:: GOAL OF THE EXERCISE ::
Your answer should be the lines of the data below that contain "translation".
*** INFORMATION GIVEN Section Begins ***
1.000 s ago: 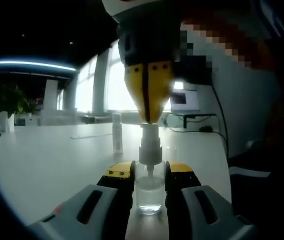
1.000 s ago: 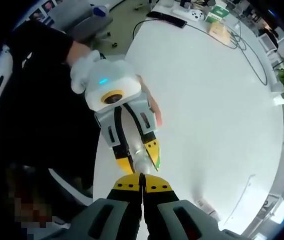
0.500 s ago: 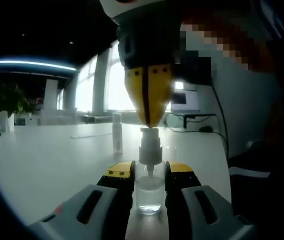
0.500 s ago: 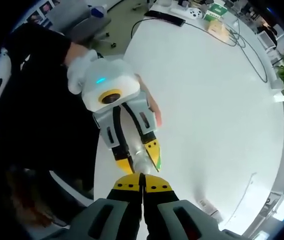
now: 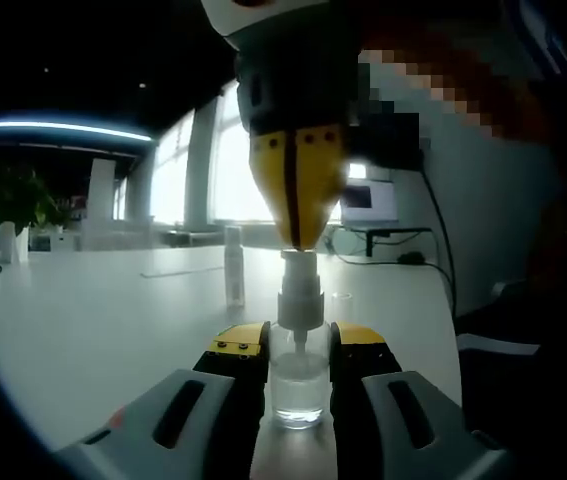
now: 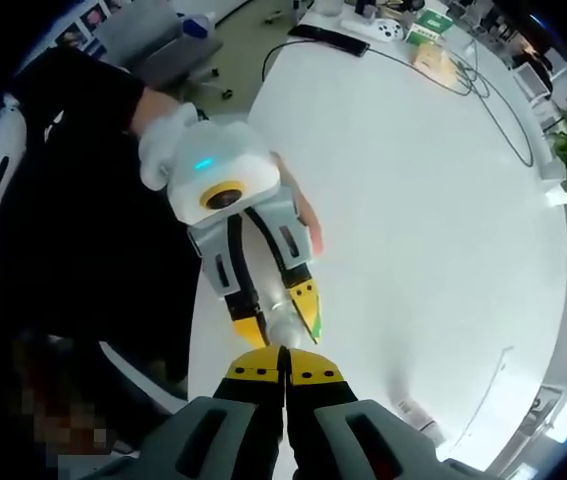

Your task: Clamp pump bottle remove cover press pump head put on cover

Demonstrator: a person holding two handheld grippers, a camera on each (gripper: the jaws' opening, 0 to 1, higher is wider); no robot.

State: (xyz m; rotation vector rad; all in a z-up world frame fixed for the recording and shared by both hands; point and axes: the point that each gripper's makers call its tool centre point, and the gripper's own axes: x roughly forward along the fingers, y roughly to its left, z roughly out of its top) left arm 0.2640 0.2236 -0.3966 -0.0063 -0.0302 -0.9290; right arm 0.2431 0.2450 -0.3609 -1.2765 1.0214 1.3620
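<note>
The small clear glass pump bottle [image 5: 298, 372] stood upright on the white table [image 5: 93, 320], clamped by the left gripper [image 5: 298, 350]. The right gripper [image 5: 295, 235], jaws closed, bore vertically onto its pump head [image 5: 299, 268].

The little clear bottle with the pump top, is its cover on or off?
Off. The clear pump bottle shows its bare white pump head, with the right gripper touching its top.

An open-plan office — a long white table [image 6: 433, 200] runs under tall bright windows [image 5: 231, 170] and a strip of ceiling light [image 5: 58, 128]. Cables [image 6: 483, 80], small boxes [image 6: 433, 45] and a monitor [image 5: 369, 203] sit on the desks, with potted plants [image 5: 23, 200] at the edges — and a grey office chair [image 6: 158, 40] stands on the floor.
</note>
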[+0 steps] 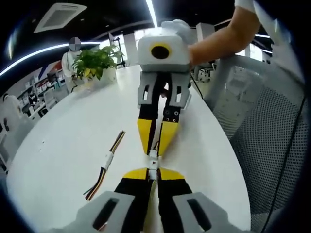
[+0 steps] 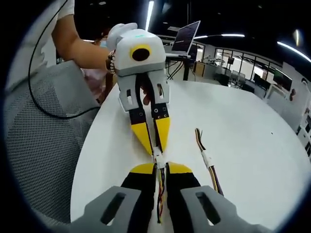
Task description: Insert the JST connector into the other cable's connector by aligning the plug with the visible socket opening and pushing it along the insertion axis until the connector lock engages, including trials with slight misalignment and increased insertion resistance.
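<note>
Left gripper [image 1: 152, 171] sits nearest in the left gripper view, jaws clenched on a cable just behind its white connector [image 1: 153, 164]. In the right gripper view the right gripper [image 2: 162, 167] is likewise clenched on its own cable [image 2: 161, 194], whose coloured wires run back between the jaws.

The two grippers face each other tip to tip over the white table [image 1: 63, 141]. The connector pair [image 2: 158, 156] sits in the gap between the yellow tips, both halves in line and touching.

Judgement on progress: pick-up and alignment are done, and the plug looks at least started into the socket. Whether it is fully seated and the lock has clicked cannot be told; the joint is tiny and half covered by the tips. Left to do, probably: a final push along the axis, or just a check of the latch.

Just beside the grippers a second cable set [image 1: 106, 165] lies flat on the table, already joined at a white connector, wires fanned at one end. It also shows in the right gripper view [image 2: 208, 160], untouched.

Further out: a person's forearm [image 1: 218, 39] holds the opposite gripper, a grey mesh chair [image 1: 272, 136] stands at the table edge, and a potted plant [image 1: 95, 62] sits on the far side of the table. A laptop [image 2: 187, 36] stands beyond the table in the right gripper view.

Hard to make out: latch tab, pin side, and which half is plug and which socket.
</note>
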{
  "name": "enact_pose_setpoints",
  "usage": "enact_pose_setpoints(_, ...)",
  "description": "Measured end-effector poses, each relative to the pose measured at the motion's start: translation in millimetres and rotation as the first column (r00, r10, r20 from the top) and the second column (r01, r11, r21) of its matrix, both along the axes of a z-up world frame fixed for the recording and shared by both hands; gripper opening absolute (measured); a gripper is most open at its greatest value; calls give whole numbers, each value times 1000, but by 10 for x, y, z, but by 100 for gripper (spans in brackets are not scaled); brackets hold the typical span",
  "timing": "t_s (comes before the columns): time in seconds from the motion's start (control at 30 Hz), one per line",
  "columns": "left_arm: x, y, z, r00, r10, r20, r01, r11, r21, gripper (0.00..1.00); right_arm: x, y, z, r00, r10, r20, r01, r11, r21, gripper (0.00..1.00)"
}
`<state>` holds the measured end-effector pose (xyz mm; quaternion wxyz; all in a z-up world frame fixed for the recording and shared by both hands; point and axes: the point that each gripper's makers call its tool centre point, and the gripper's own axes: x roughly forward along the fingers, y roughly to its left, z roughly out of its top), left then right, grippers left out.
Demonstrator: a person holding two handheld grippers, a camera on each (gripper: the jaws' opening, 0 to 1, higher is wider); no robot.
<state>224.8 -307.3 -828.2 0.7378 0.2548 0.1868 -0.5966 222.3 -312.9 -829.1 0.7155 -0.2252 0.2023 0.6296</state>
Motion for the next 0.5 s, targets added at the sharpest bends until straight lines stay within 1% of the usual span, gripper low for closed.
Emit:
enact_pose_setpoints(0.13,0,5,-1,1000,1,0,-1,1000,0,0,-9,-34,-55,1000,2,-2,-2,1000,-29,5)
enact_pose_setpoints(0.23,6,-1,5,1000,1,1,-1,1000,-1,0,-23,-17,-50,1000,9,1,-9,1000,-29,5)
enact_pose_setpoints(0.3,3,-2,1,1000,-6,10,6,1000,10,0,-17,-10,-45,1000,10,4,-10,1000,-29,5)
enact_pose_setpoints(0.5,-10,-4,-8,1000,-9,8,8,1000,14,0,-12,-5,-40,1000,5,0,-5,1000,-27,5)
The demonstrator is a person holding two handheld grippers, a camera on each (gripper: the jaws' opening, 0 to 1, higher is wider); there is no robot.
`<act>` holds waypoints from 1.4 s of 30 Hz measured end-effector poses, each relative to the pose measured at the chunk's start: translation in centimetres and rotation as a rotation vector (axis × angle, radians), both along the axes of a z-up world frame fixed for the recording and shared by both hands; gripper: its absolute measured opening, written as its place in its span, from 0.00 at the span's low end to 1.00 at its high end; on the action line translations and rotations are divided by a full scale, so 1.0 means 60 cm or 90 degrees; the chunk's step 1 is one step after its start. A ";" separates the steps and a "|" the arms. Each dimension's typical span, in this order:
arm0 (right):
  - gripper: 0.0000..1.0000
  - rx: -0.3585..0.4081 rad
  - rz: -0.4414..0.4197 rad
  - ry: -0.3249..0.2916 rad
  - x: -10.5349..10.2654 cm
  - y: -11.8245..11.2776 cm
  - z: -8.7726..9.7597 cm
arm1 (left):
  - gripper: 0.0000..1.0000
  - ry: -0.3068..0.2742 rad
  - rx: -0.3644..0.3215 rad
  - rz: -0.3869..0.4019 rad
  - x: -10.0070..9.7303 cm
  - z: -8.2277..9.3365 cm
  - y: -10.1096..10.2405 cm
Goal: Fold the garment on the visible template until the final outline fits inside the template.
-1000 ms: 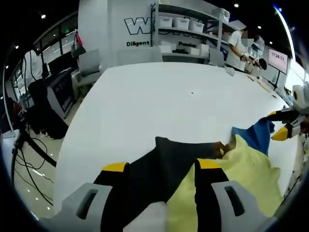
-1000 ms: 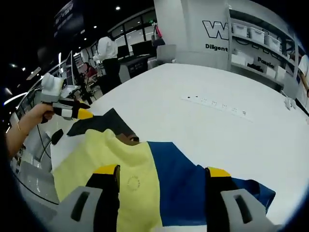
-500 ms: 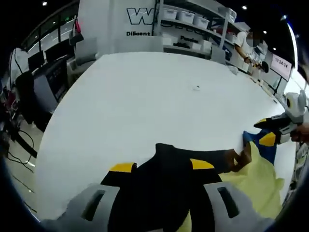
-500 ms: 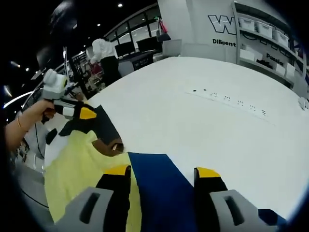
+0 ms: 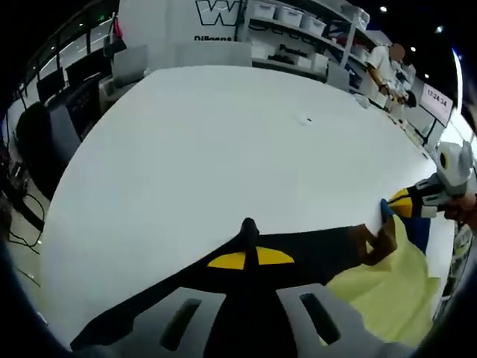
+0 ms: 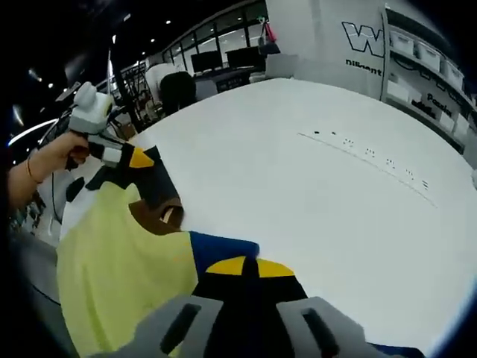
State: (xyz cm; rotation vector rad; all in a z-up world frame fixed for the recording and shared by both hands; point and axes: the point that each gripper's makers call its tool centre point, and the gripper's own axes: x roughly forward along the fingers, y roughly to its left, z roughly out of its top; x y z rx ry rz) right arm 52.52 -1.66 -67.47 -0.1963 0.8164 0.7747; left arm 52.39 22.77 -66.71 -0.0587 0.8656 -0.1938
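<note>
The garment lies at the near edge of the white table [image 5: 223,149]: yellow body [image 5: 380,298], brown collar [image 5: 381,242], one black sleeve [image 5: 328,250] and one blue sleeve [image 6: 220,247]. My left gripper [image 5: 250,259] is shut on the black sleeve, its yellow tips meeting on the cloth. In the right gripper view the left gripper [image 6: 128,158] holds that black sleeve [image 6: 160,186] beside the yellow body [image 6: 119,276]. My right gripper [image 6: 250,267] is shut on the blue sleeve. It also shows at the right of the left gripper view as the right gripper [image 5: 406,203], pinching blue cloth [image 5: 387,209].
A row of small dark marks [image 6: 373,156] runs across the white table [image 6: 298,194]. Shelves with boxes [image 5: 298,19] and a person in white [image 5: 384,67] stand beyond the far edge. Chairs [image 5: 127,67] and desks line the left side.
Both pairs of jaws have gone from open to shut, the left on the black sleeve, the right on the blue sleeve. Both cameras came lower and closer to the cloth.
</note>
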 end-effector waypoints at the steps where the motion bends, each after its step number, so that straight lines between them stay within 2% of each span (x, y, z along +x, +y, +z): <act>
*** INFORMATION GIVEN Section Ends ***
:: WRITTEN SOLUTION ::
  "description": "Measured end-effector poses, each relative to the pose measured at the motion's start: translation in millimetres and rotation as the first column (r00, r10, r20 from the top) and the second column (r01, r11, r21) of its matrix, both along the axes of a z-up world frame fixed for the recording and shared by both hands; gripper opening absolute (measured); a gripper is most open at its greatest value; calls give whole numbers, each value times 1000, but by 10 for x, y, z, but by 100 for gripper (spans in brackets are not scaled); brackets hold the typical span",
`<act>` holds waypoints from 1.4 s of 30 Hz measured end-effector poses, each relative to the pose measured at the chunk's start: translation in centimetres and rotation as a rotation vector (axis × angle, radians), both along the axes of a z-up world frame fixed for the recording and shared by both hands; gripper: its absolute measured opening, written as its place in its span, from 0.00 at the span's low end to 1.00 at its high end; on the action line translations and rotations are divided by a full scale, so 1.0 means 60 cm or 90 degrees; the chunk's step 1 is one step after its start. A ";" separates the steps and a "|" the arms. Each dimension's typical span, in this order:

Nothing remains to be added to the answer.